Das alles gut vermischen, und etwa 20 min kneten (Leute mit Küchenmaschine sind im Vorteil).
Dann den Teig stehenlassen, bis er sich sichtbar vergrößert hat – das kann 1 bis 3 Stunden dauern, je nach Temperatur.
Dann vorsichtig 2 Laibe formen und auf einem geölten Backblech bei 180°C ca. 1 Stunde lang backen.
Das Brot sollte sich hohl anhören, wenn man gegen die Unterseite klopft.
Je nach Backofenmodell ist es auch ratsam, den Ofen zu Beginn höher zu stellen (200-220°) und erst nach 5 Minuten auf 180°C runterzuschalten, manche Öfen sind sehr träge.

Was man am Schluß haben sollte, sind zwei schöne Roggenmischbrote, mit leckerer Kruste und lockerer Krume im Innern.

Ein reiner Roggenteig ist etwas schwieriger:
Zu den 500g Ansatzsauer gibt man 1Kilo frisches Roggenmehl, 300-350ml Wasser und 1,5 TL Salz, und vermischt alles sehr gründlich. Dann etwa 6 Stunden bei 28-30°C stehen lassen, einmal durchkneten und 6 Stunden bei 24-26°C stehen lassen. Dann nochmals durchkneten, 2 Laibe formen und die nochmals 6 Stunden bei etwa 20° stehen lassen.
Dann ca. 1 Stunde bei 180°C backen.

Der Sinn hinter dieser 3-Stufen-Führung liegt darin, daß sich in jedem Temperaturbereich andere Bakterien besser vermehren, das Brot wird geschmacklich „runder“; außerdem braucht es diese lange Zeit zum Aufgehen, weil ja kein leicht treibbares Weizeneiweiß dabei ist.
Im ersten Rezept kann man auch statt Weizen sehr gut Kamut oder Dinkel nehmen.
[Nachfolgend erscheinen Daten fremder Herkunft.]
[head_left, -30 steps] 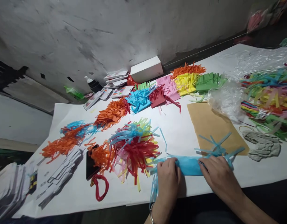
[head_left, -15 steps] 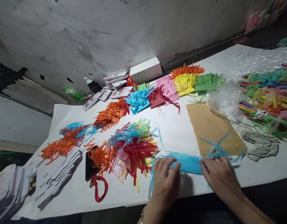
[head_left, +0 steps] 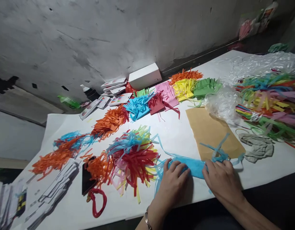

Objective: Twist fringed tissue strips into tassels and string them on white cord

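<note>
A strip of blue tissue paper (head_left: 196, 167) with fringed ends lies across the front of the white-covered table, between my two hands. My left hand (head_left: 174, 180) rests on its left part, fingers spread and slightly bent, with loose blue strands showing beside it. At the other end, my right hand (head_left: 222, 180) has its fingers curled over the paper and its thumb against the near edge. Blue fringe (head_left: 219, 151) sticks out beyond those fingers, over a brown paper sheet (head_left: 209, 127). The undersides of both hands are hidden.
Left of my hands sits a multicoloured fringe pile (head_left: 135, 159), near a dark phone (head_left: 87, 180) and red cord loop (head_left: 96, 209). Fringed paper bundles (head_left: 184, 88) and a white box (head_left: 144, 76) line the back. Grey cloth (head_left: 257, 147) and clear plastic (head_left: 221, 102) lie right.
My left hand has come down onto the blue paper, its fingers now spread over it. My right hand stays at the right end. The whole view has shifted slightly.
</note>
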`<state>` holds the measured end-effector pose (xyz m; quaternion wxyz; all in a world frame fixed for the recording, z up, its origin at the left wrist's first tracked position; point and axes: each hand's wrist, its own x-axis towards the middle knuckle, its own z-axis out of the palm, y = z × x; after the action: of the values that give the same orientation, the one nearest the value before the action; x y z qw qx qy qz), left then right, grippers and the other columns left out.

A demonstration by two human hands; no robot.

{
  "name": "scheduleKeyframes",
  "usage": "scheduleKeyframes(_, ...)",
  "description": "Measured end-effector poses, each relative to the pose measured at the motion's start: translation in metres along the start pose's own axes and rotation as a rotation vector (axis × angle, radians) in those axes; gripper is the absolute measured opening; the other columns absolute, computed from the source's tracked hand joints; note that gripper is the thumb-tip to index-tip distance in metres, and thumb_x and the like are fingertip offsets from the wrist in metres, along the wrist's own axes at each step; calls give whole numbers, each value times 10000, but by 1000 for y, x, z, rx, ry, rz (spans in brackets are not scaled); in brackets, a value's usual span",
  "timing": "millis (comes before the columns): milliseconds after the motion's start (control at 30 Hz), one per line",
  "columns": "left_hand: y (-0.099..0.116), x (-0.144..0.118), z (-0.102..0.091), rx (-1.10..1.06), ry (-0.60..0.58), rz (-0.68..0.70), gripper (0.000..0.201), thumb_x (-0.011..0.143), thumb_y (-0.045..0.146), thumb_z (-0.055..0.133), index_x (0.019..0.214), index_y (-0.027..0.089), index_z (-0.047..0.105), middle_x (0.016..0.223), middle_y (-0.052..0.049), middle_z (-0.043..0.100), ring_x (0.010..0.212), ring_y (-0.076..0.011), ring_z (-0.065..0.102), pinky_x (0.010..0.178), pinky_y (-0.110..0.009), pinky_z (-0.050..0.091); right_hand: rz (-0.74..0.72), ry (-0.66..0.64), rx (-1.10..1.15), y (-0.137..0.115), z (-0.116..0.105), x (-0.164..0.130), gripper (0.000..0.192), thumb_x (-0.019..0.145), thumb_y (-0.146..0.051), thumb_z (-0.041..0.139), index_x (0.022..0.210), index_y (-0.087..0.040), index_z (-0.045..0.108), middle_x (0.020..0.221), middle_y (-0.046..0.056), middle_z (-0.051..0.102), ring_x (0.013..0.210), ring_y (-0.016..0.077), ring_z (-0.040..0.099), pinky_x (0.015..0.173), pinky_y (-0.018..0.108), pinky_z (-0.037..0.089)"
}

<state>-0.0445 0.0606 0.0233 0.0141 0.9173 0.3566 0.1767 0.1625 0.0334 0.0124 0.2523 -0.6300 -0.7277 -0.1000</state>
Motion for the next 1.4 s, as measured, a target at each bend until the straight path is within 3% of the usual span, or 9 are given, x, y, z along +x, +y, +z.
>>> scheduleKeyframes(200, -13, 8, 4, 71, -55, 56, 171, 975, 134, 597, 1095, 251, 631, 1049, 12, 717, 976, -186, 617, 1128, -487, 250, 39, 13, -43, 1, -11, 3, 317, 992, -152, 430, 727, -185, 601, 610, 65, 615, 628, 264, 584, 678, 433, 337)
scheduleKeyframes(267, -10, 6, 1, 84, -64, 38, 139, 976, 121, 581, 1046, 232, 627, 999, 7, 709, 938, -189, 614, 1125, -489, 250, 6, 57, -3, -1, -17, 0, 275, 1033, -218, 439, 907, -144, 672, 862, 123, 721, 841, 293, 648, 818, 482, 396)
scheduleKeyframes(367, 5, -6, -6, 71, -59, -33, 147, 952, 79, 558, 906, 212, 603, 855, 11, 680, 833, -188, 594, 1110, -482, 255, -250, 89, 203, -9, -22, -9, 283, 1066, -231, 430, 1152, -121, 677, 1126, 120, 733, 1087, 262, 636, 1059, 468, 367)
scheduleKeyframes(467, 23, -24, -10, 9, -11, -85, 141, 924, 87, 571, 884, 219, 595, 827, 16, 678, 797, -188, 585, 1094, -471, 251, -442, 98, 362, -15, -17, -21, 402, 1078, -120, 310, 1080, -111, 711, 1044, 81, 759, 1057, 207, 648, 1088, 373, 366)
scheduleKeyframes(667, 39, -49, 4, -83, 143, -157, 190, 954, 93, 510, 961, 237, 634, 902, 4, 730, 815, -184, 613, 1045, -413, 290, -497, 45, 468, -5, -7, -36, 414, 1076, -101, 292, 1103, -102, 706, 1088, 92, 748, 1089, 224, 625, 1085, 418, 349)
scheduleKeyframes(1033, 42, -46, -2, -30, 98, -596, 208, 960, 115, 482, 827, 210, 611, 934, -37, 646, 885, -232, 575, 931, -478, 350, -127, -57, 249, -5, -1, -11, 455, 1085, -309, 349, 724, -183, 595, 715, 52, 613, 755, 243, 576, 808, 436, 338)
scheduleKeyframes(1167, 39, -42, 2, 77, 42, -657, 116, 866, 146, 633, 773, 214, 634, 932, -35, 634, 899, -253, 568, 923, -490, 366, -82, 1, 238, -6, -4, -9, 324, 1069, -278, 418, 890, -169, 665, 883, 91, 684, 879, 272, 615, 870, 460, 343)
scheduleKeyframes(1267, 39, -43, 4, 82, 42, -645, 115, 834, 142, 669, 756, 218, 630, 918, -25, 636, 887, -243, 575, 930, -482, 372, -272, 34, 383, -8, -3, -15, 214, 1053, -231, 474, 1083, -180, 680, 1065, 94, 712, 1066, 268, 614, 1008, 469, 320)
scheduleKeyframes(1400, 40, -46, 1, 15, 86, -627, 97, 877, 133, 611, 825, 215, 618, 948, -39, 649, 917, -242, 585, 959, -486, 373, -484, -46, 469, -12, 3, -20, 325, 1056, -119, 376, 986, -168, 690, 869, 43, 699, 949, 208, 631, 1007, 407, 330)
Der Sauerteigansatz im Kühlschrank muß spätestens jeweils am 4.Tag wieder mit 100g frischem Roggenmehl und 100ml Wasser gefüttert werden, sonst verhungert er.
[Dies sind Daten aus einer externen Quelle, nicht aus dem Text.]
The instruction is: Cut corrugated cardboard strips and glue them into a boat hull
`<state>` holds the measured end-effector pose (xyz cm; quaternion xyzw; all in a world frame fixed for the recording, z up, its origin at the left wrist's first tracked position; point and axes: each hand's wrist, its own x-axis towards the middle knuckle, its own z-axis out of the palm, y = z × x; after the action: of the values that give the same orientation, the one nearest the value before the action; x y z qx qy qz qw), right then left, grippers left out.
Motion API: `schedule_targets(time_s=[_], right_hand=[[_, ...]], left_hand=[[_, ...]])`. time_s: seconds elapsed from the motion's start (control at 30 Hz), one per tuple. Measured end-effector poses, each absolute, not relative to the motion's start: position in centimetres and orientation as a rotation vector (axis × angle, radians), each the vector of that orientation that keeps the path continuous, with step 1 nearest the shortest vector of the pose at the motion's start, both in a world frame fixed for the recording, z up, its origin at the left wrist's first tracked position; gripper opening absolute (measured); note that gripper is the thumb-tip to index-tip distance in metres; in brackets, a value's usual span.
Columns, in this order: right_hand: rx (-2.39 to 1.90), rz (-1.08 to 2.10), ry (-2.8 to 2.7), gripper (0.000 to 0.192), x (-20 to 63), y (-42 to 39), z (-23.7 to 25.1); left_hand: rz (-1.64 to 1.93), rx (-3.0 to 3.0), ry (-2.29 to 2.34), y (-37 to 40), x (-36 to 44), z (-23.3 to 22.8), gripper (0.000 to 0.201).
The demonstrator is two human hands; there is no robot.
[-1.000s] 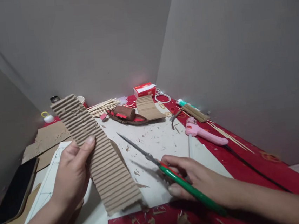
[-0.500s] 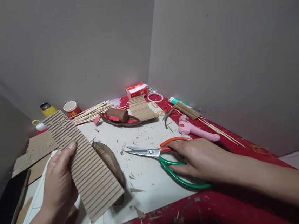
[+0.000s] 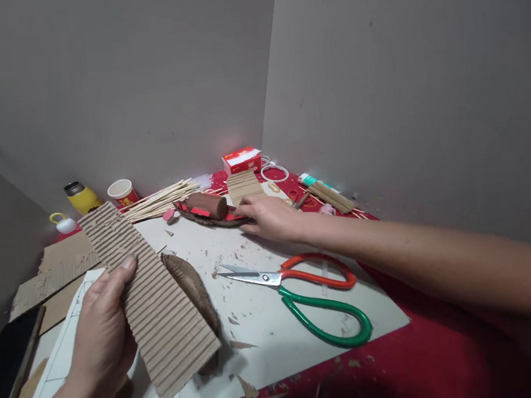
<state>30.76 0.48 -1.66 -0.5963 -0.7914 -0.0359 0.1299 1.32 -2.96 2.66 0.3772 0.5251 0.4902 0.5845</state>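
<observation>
My left hand [image 3: 103,321] grips a strip of corrugated cardboard [image 3: 164,315], thumb on its ridged face. Behind the strip, partly hidden, lies a brown boat-shaped cardboard hull [image 3: 193,281]. At the back, my right hand [image 3: 271,217] has its thumb and fingers around the right tip of a small model boat [image 3: 207,206] with a brown rounded cabin and red inside. How firmly it grips is hard to see. Scissors [image 3: 266,278] with one orange and one green handle lie on the white board, blades slightly apart.
A phone [image 3: 12,367] and cardboard sheets [image 3: 65,259] lie at left. Along the back stand a yellow bottle [image 3: 82,198], a paper cup [image 3: 121,191], thin wooden sticks [image 3: 162,201] and a red tissue box [image 3: 242,160]. Cardboard scraps [image 3: 247,387] litter the white board [image 3: 280,348].
My right hand has let go of the scissors, which now lie on the board, and has moved forward and left to the model boat. My left hand still holds the cardboard strip.
</observation>
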Motion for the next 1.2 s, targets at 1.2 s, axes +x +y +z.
schedule_targets(time_s=[1.2], right_hand=[[-0.950, -0.943, -1.988, 0.018, 32.1, -8.1, -0.7]], left_hand=[[1.203, 0.775, 1.358, -3.3, 2.3, 2.9, 0.026]])
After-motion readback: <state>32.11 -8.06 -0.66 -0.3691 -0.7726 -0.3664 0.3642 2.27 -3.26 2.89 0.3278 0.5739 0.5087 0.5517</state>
Wenn man wieder backen will, nimmt man den ganzen Ansatz, und füllt ihn mit Roggenmehl und Wasser auf 800g auf und läßt ihn 12-24 Stunden mäßig warm (etwa 22-24°C) stehen.
Dann packt man 300g davon wieder in den Kühli fürs nächste Mal, und backt wie oben beschrieben mit den 500g.

Im Laufe der Zeit wird der Sauerteig immer triebstärker, und man kann die Gehzeiten verkürzen.
Der Geschmack wird übrigens auch immer besser und harmonischer.

Im Brotbackautomaten lohnt es sich nicht wirklich, weil das meiste der Prozedur von Hand gemacht werden muß, dafür gibt es kein Programm.
Und natürlich kann man den Teig auch in einer (Kasten- oder Brotback)Form backen, allerdings finde ich freigeschobene Brote schöner.